To construct a table with a GeoJSON feature with all properties containing arbitrary columns from a table, create a materialized view like:
CREATE MATERIALIZED VIEW layer1_table as SELECT jsonb_build_object(
'type', 'Feature',
'id', ogc_fid,
'geometry', ST_AsGeoJSON(wkb_geometry)::jsonb,
'properties', to_jsonb(row) - 'ogc_fid' - 'wkb_geometry'
)::json as geojson, (to_jsonb(row) - 'wkb_geometry') :: JSON as properties,row.wkb_geometry as wkb_geometry FROM (SELECT * FROM source_layer1_table) row;
This will create the two columns required: geojson (a GeoJSON feature in JSON format) and the geometry column.

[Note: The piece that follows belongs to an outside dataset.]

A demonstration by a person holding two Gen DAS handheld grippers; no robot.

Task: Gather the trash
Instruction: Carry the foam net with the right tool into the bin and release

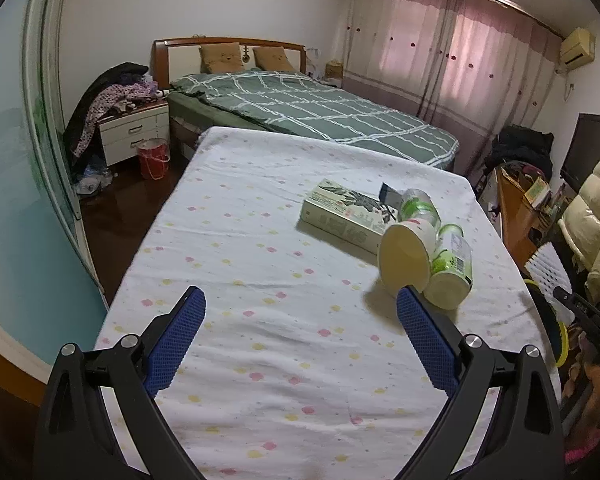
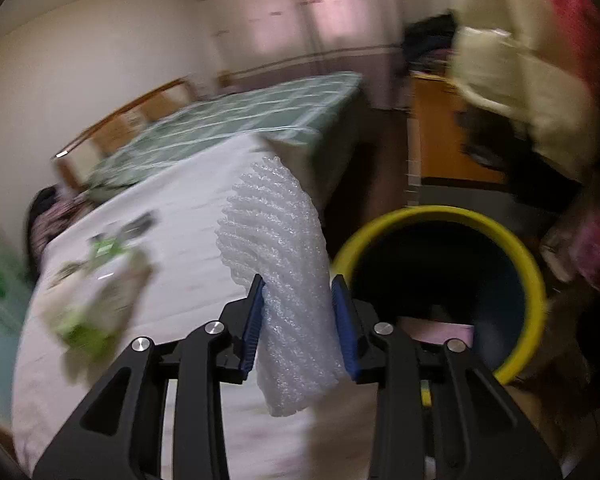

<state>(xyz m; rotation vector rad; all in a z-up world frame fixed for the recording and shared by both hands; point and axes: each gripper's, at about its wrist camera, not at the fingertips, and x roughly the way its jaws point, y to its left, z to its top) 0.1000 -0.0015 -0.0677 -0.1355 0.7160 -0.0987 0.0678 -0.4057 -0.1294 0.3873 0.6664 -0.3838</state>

You can configure other database, mapnik and HTTP port settings too:
{
"db-pool-size": 10,
"db-timeout": 5,
"port": 8080
}
If you want to combine multiple tables into a single layer you can use UNION and MATERIALIZED VIEWS and then query it directly:
CREATE MATERIALIZED VIEW layers AS
SELECT geojson FROM layer1_table
UNION
SELECT geojson FROM layer2_table
Changing the configuration to:
"layers": {
"layer": {
...
}
}
To start the server:
./hastile server --configFile FILEPATH
To run with GHC Metrics:
./hastile server --configFile FILEPATH +RTS -T
Hastile docs are generated using mkdocs.
Preview docs locally by using mkdocs serve
or mkdocs build
. Then deploy to https://indicatrix.github.io/hastile using mkdocs gh-deploy
. This command will deploy to the gh-pages
branch as outlined here.
We assume tiles are requested in the spherical mercator (EPSG 3857 AKA EPSG 900913 AKA Webby McWebcator). Furthermore, map data is assumed to be stored in EPSG 4326.